**Try it:** Through the line that contains "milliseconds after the", return the data below exactly, starting at its first line; leave the rest out.

**Given material:**
-*-
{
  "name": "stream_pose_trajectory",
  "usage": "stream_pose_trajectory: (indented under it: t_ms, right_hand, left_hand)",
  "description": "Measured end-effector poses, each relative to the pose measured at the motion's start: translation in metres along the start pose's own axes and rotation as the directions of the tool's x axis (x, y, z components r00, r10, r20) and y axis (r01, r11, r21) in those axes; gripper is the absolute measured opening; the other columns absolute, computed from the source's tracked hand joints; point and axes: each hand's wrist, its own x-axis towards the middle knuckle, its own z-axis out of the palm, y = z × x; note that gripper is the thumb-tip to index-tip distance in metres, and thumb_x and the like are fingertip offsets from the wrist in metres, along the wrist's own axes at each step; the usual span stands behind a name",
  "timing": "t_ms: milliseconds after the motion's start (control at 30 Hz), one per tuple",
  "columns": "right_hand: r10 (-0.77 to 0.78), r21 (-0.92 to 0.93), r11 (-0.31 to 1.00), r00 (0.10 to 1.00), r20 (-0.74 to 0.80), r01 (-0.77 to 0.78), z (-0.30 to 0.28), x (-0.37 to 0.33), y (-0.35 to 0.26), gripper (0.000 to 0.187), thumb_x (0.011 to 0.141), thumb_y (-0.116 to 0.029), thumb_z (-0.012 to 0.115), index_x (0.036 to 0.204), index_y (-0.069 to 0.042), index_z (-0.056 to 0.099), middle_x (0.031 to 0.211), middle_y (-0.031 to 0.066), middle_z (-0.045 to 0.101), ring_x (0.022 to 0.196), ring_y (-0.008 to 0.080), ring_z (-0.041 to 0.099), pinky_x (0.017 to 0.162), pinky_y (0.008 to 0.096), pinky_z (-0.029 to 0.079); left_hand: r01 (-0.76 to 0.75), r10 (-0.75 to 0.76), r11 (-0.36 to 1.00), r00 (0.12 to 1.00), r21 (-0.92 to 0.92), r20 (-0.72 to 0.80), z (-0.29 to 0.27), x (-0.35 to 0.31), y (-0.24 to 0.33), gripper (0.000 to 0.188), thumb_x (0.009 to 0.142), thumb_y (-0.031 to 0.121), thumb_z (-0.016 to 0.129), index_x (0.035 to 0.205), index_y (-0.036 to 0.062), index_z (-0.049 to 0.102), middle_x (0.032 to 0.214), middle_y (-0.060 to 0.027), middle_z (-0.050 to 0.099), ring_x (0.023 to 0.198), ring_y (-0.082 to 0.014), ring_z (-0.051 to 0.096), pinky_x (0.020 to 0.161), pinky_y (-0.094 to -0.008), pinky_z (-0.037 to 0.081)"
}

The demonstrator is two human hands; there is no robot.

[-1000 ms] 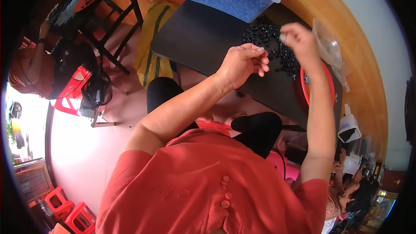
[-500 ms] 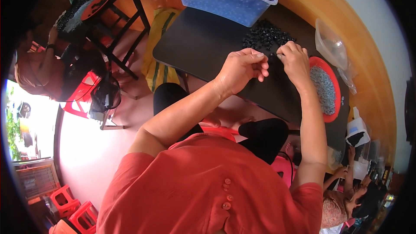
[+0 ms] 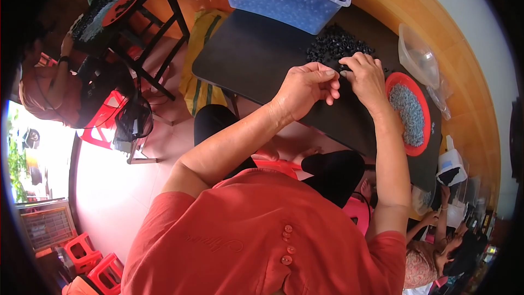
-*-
**Answer section:**
{
  "name": "stream_pose_trajectory",
  "usage": "stream_pose_trajectory: (indented under it: t_ms, right_hand, left_hand)",
  "description": "Measured end-effector poses, each relative to the pose measured at the motion's start: translation in metres along the start pose's own axes and rotation as the directions of the tool's x axis (x, y, z components r00, r10, r20) and y axis (r01, r11, r21) in those axes; gripper is the absolute measured opening; the other columns absolute, computed from the source's tracked hand joints; point and axes: each hand's wrist, its own x-axis towards the middle knuckle, its own z-axis out of the palm, y = z × x; note that gripper is the thumb-tip to index-tip distance in metres, and thumb_x and the like are fingertip offsets from the wrist in metres, along the wrist's own axes at each step; the usual span stands behind a name",
  "timing": "t_ms: milliseconds after the motion's start (control at 30 Hz), one per tuple",

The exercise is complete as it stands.